Comparability of laboratory diagnosis and antimicrobial susceptibility testing of Neisseria gonorrhoeae from reference laboratories in Western Europe

C A Ison et al. J Antimicrob Chemother. 2006 Sep.

Abstract

Objectives: The aim of this study was to obtain information on the comparability of methods for the laboratory diagnosis of bacterial sexually transmitted infections (STIs) that contribute to the surveillance data in the European Union (EU) and Norway. Surveillance of bacterial STIs is important across Europe because of the movement of individuals between countries at a time when STI incidence appears to be increasing in many countries.

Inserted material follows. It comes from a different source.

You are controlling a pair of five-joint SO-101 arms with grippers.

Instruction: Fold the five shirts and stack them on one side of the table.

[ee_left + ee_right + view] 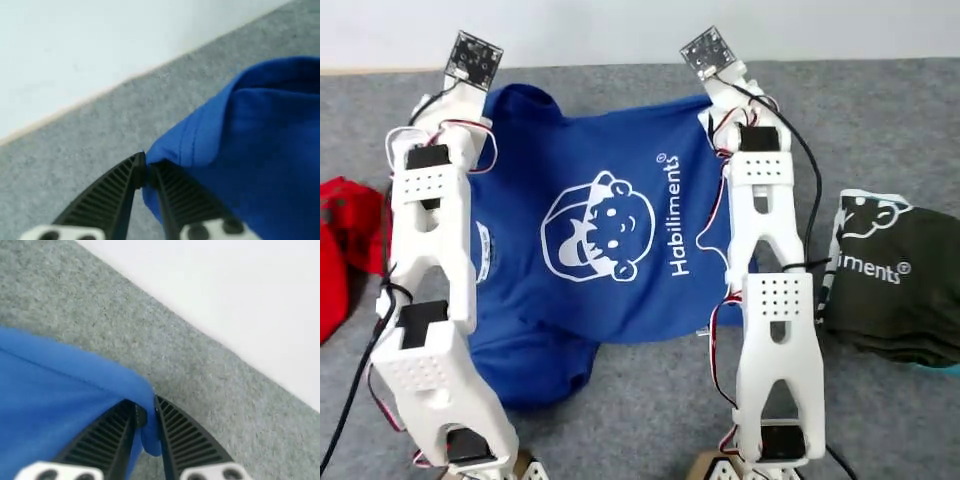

Methods: Cross-sectional survey using a questionnaire, to provide information on laboratory methods for the diagnosis of gonorrhoea, and a panel of strains of Neisseria gonorrhoeae, to compare susceptibility testing, was circulated to laboratories in the EU and Norway.

Results: The questionnaire revealed marked diversity in the methodologies used for the laboratory diagnosis of gonorrhoea across Europe. Fourteen laboratories participated in an exchange of gonococcal strains to assess the methodology in current use for susceptibility testing. The methods included disc diffusion and determination of the minimum inhibitory concentration (MIC) using agar dilution and/or Etest. There was no common method used, each centre varied from another by at least one procedure. Overall agreement using all methods was >70%, being highest for ceftriaxone and lowest for tetracycline. Disc diffusion gave the lowest agreement with the consensus compared with determination of MIC by either agar dilution or Etest.

Conclusions: A variety of methods were used across the EU and Norway for the laboratory diagnosis and susceptibility testing and resulted in poor concordance between laboratories on the definition of resistant N. gonorrhoeae. This suggests that there is a need for greater standardization of methodology that provides surveillance data in the EU and Norway.